<<<<
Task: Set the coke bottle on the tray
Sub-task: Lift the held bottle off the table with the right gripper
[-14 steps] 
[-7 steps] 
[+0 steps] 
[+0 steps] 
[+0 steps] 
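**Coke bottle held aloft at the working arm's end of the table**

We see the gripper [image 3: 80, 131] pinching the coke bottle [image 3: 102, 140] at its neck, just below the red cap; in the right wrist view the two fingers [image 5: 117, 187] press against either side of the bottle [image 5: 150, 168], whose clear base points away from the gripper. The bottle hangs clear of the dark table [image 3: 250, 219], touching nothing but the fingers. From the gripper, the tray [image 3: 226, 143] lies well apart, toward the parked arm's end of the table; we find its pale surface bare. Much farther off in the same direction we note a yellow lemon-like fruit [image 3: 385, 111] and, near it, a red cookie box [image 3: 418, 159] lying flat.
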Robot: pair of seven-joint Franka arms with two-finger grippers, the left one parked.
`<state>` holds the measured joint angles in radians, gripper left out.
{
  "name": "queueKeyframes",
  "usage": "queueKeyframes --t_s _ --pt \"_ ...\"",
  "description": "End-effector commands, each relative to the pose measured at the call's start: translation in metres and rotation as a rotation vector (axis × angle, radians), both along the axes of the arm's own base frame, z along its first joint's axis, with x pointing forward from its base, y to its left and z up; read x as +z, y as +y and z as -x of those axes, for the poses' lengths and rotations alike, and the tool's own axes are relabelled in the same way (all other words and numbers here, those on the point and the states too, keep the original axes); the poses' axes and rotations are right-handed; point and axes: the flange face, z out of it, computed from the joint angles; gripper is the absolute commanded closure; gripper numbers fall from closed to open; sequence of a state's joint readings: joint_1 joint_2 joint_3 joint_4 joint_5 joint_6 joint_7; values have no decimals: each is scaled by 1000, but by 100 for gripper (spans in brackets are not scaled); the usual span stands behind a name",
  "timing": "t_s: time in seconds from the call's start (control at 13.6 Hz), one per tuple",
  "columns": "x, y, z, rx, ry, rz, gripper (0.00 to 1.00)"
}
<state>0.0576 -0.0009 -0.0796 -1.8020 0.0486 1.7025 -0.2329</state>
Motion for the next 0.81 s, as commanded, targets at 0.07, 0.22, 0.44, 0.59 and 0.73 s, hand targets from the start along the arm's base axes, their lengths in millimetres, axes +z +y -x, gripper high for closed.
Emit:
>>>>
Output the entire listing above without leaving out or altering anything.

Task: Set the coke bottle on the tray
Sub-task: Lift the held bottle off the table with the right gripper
[-14 steps] 
[-7 steps] 
[+0 steps] 
[+0 steps] 
[+0 steps] 
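**Coke bottle held aloft at the working arm's end of the table**

We see the gripper [image 3: 80, 131] pinching the coke bottle [image 3: 102, 140] at its neck, just below the red cap; in the right wrist view the two fingers [image 5: 117, 187] press against either side of the bottle [image 5: 150, 168], whose clear base points away from the gripper. The bottle hangs clear of the dark table [image 3: 250, 219], touching nothing but the fingers. From the gripper, the tray [image 3: 226, 143] lies well apart, toward the parked arm's end of the table; we find its pale surface bare. Much farther off in the same direction we note a yellow lemon-like fruit [image 3: 385, 111] and, near it, a red cookie box [image 3: 418, 159] lying flat.
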Robot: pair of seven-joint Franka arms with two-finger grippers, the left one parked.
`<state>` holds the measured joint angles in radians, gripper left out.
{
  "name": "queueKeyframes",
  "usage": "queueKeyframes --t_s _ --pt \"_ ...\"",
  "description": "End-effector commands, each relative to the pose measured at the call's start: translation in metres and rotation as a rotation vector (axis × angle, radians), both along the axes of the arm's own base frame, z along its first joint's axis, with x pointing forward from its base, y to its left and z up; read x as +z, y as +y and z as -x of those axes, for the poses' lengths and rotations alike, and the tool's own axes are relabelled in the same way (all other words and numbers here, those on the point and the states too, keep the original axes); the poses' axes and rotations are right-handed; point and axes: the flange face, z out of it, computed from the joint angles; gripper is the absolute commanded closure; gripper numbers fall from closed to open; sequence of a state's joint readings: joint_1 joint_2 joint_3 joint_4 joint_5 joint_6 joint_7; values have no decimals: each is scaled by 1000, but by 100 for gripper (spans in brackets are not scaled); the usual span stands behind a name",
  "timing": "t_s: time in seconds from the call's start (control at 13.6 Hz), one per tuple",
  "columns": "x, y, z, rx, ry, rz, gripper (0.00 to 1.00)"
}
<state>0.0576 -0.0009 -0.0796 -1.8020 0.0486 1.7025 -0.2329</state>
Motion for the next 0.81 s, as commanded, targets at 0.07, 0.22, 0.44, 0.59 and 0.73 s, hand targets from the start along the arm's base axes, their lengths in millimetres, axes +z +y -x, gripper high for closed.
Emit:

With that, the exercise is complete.